Park County Implement Co. v. Craig, 3262

Decision Date29 December 1964
Docket NumberNo. 3262,3262
Parties2 UCC Rep.Serv. 379 PARK COUNTY IMPLEMENT CO., a Wyoming Corporation, dba Intermountain Equipment Co., Appellant (Plaintiff below), v. Dave CRAIG and Roger Holler, dba Cody Treater Service, Appellees (Defendants below).
CourtWyoming Supreme Court

John T. Dixon, Powell, for appellant.

Jerry W. Housel and Margie M. Williams, Cody, for appellees.

Before PARKER, C. J., and HARNSBERGER, GRAY, and McINTYRE, JJ.

Mr. Chief Justice PARKER delivered the opinion of the court.

Plaintiff sued defendants for the amount due on a purchase of a truck chassis and cab. Defendants entered a general denial, moved for a summary judgment, and thereafter plaintiff filed a similar motion. Certain affidavits and interrogatories were submitted, and the court after considering the matter entered a summary judgment for defendants, from which judgment this appeal is taken.

On February 16, 1962, defendants ordered a 1962 International A-162 chassis and cab from plaintiff, which advised that one was not on hand but should be in the area. Three days later defendants were informed that such a vehicle was at the International Harvester Company in Billings, Montana whereupon defendant Holler drove to Billings and there received the vehicle from that company, asking the International employee from whom the vehicle was received for a statement of origin, title certificate, or some evidence of title. The employee responded that the company did not have the same. The agreed selling price was approximately $3,150 delivered in Cody, Wyoming, or approximately $3,115 if defendants took delivery of the truck at Billings. According to the interrogatories and affidavit, defendants brought the vehicle to Cody, put it in their shop, and were installing a hoist and dump bed when a fire occurred March 1, destroying the chassis and cab.
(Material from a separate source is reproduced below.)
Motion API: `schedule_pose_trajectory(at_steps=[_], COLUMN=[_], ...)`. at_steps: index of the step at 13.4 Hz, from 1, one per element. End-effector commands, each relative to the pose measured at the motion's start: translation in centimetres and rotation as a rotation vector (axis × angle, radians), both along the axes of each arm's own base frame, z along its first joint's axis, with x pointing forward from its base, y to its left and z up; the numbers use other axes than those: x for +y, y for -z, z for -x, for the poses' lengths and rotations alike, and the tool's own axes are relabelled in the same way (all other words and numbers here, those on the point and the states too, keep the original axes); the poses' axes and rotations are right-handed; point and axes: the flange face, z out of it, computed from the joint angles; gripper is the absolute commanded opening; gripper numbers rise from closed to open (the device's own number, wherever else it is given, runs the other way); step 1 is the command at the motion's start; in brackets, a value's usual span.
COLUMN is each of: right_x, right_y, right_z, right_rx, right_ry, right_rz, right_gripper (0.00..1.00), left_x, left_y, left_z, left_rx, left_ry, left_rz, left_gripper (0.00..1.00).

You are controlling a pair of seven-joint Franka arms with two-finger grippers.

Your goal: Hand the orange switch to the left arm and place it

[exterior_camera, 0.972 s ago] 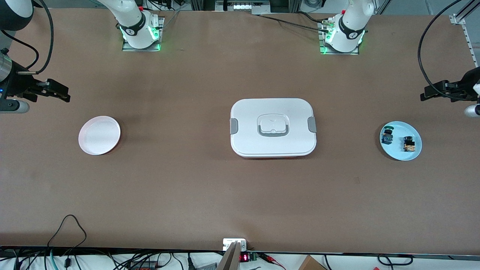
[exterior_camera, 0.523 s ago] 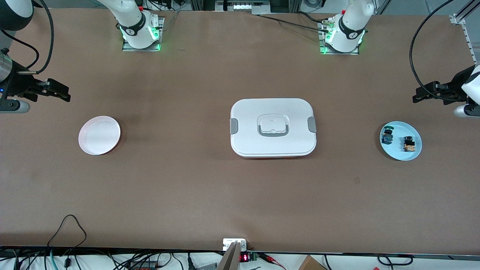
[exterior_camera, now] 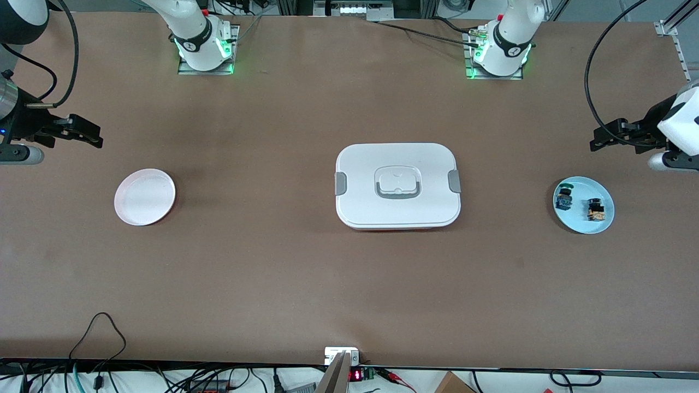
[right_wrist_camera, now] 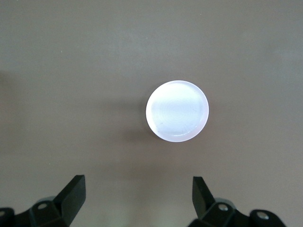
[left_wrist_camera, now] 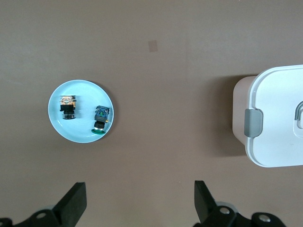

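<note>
The orange switch [exterior_camera: 595, 210] lies on a blue plate [exterior_camera: 602, 192] near the bench edge at the left arm's end, just beside a green-capped switch [exterior_camera: 563, 199]. The left gripper [exterior_camera: 599, 140] hovers there, fingers wide; it might grasp the wrong switch. The right gripper [exterior_camera: 92, 137] waits, fingers wide, near the pink plate [exterior_camera: 144, 196]. The box [exterior_camera: 397, 185] sits mid-bench, so a low carry could hit it.

Orange-and-black switch [exterior_camera: 596, 210] on pale blue plate [exterior_camera: 582, 224]; white box [exterior_camera: 360, 169], grey clasps.

No lettering, brand or label can be read anywhere. A small display [exterior_camera: 355, 375] at the table's near edge glows red, but its digits are too small to make out.
</note>
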Motion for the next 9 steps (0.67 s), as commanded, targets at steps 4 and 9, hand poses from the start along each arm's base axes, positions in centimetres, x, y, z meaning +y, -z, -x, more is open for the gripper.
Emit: schedule_pose_trajectory(at_steps=[4, 9], right_x=[-0.18, -0.18], right_y=[-0.65, -0.65], right_z=[0.26, 0.26], right_rx=[0.004, 0.004], right_ry=[-0.011, -0.009], right_rz=[-0.021, -0.021], right_gripper=[1.0, 1.0], left_x=[-1.09, -1.0], left_y=[-0.58, -0.84], left_z=[0.36, 0.3], left_rx=[-0.001, -0.006], left_ry=[0.005, 0.011], left_rz=[0.0, 0.001], left_gripper=[1.0, 1.0])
Defendants said they had made request of plaintiff's manager for statement of origin or other title papers to no avail, but plaintiff's manager said a statement of origin was tendered to defendants on March 2 and was refused.

The record discloses no specific bases upon which the defendants sought or were granted summary judgment, and although these are not mandatory under Rule 56, W.R.C.P., their absence is a handicap to a reviewing court. Kennedy v. Silas Mason Co., 334 U.S. 249, 68 S.Ct. 1031, 92 L.Ed. 1347; Steiner v. Wertheimer, 6 Cir., 250 F.2d 574; 3 Barron and Holtzoff, Federal Practice and Procedure, p. 201 (1958). And their presence would also seem to be desirable in the trial court.

Assuming that the position of the litigants has remained consistent, we review defendants' arguments here. In essence they say that there was no completed sale because either (1) the Montana law was applicable and under holdings in that jurisdiction there was no completed sale until there had been compliance with various sections of the motor vehicle code, notably, the issuance of a certificate of ownership. Safeco Insurance Company of America v. Northwestern Mutual Insurance Company, 142 Mont. 155, 382 P.2d 174, or (2) even if Wyoming law applied various of the motor vehicle statutes made issuance of a certificate of title requisite to any transfer. They say further that the Uniform Commercial Code--Sales (Article 2, Chapter 22, Title 34, W.S.1957 (1963 Cumulative Supp.)), does not apply since a motor vehicle cannot be classified as 'goods.' Accordingly, they assert that there was no genuine issue as to any material fact and that they were entitled to judgment as a matter of law. We examine such theses. Before deciding the applicability of Montana law, we must determine what is the law of Wyoming, that State being the residence of the parties and the scene of every activity concerning the motor vehicle in question except its having been received in Billings, Montana, by Holler, one of the defendants. At the inception of the synthesis, we note that the Uniform Commercial Code--Sales had been adopted in Wyoming January 1, 1962, and was in effect at the time of the transaction, and further that this code has been held as applicable to motor vehicles. Semple v. State Farm Mutual Automobile Insurance Company, E.D.Pa., 215 F.Supp. 645.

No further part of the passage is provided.